TO DO
Begin your copy at the line that holds "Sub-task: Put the" and carry it through the final line of the data, writing out each line exactly and omitting pictures.

DATASET CONTENT
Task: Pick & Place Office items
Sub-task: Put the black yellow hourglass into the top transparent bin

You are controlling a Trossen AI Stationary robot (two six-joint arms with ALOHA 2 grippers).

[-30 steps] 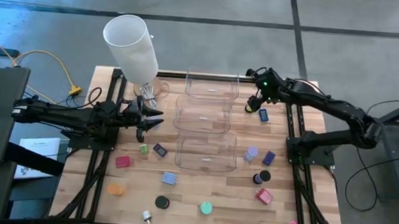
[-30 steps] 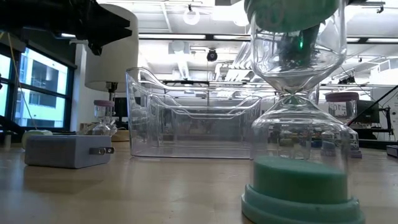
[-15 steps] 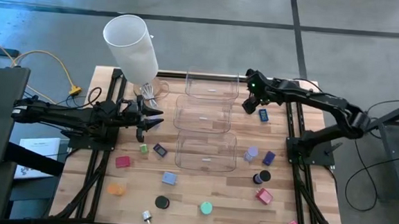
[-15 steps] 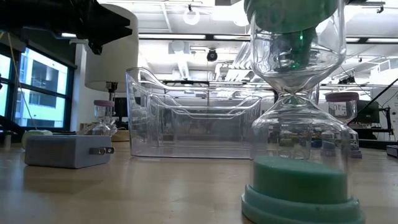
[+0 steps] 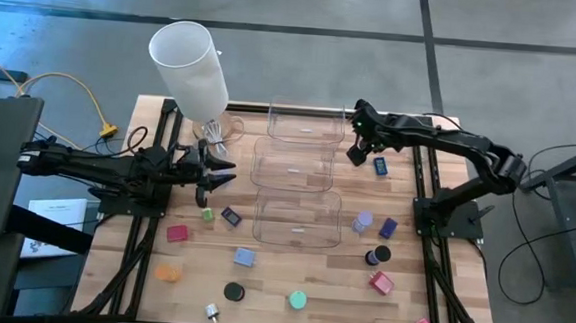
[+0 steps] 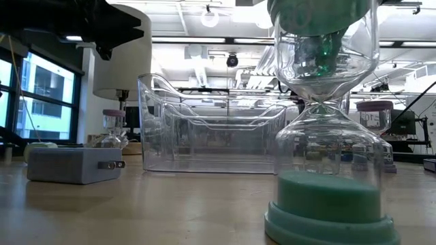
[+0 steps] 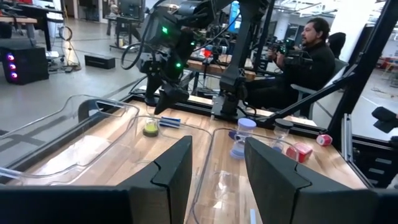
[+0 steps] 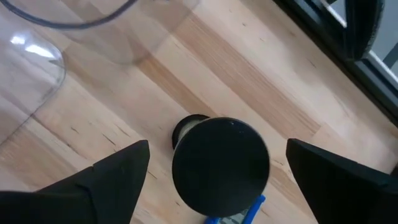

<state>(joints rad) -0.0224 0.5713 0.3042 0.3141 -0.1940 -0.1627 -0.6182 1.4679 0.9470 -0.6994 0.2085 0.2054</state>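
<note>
My right gripper (image 5: 356, 154) hangs open at the far right of the table, pointing steeply down beside the far clear bin. In the right wrist view a round black-topped piece (image 8: 221, 165) stands on the wood between its fingers (image 8: 118, 180), touching neither. A blue piece (image 5: 380, 166) lies right beside it. My left gripper (image 5: 221, 173) is held level left of the middle bin, open, with nothing between its fingers (image 7: 174, 168). Other office items lie scattered on the near half: a pink block (image 5: 177, 233), an orange disc (image 5: 167, 272) and a teal disc (image 5: 299, 299).
Three clear bins (image 5: 293, 165) stand in a row down the table's middle. A tall white cylinder (image 5: 189, 67) rises at the far left. A teal hourglass (image 6: 330, 136) stands close before the low camera. A seated person (image 7: 314, 56) shows beyond the table.
My right gripper has come down toward the table and a little toward the left, over the black-topped piece. It has tipped more steeply down and stayed open. The pieces have not moved.
</note>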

COMPLETED EXERCISE
Sub-task: Put the black yellow hourglass into the top transparent bin

You are controlling a Trossen AI Stationary robot (two six-joint arms with ALOHA 2 grippers).

[-30 steps] 
[-30 steps] 
[-15 steps] 
[-15 steps] 
[+0 steps] 
[+0 steps] 
[+0 steps] 
[+0 steps] 

<state>(joints rad) -0.0224 0.5713 0.3042 0.3141 -0.1940 -0.1627 -0.6182 1.4679 0.9470 -0.6994 0.2085 0.2054</state>
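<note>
My right gripper (image 5: 356, 154) hangs open at the far right of the table, pointing steeply down beside the far clear bin. In the right wrist view a round black-topped piece (image 8: 221, 165) stands on the wood between its fingers (image 8: 118, 180), touching neither. A blue piece (image 5: 380, 166) lies right beside it. My left gripper (image 5: 221, 173) is held level left of the middle bin, open, with nothing between its fingers (image 7: 174, 168). Other office items lie scattered on the near half: a pink block (image 5: 177, 233), an orange disc (image 5: 167, 272) and a teal disc (image 5: 299, 299).
Three clear bins (image 5: 293, 165) stand in a row down the table's middle. A tall white cylinder (image 5: 189, 67) rises at the far left. A teal hourglass (image 6: 330, 136) stands close before the low camera. A seated person (image 7: 314, 56) shows beyond the table.
My right gripper has come down toward the table and a little toward the left, over the black-topped piece. It has tipped more steeply down and stayed open. The pieces have not moved.
</note>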

What this exercise required has been given in full.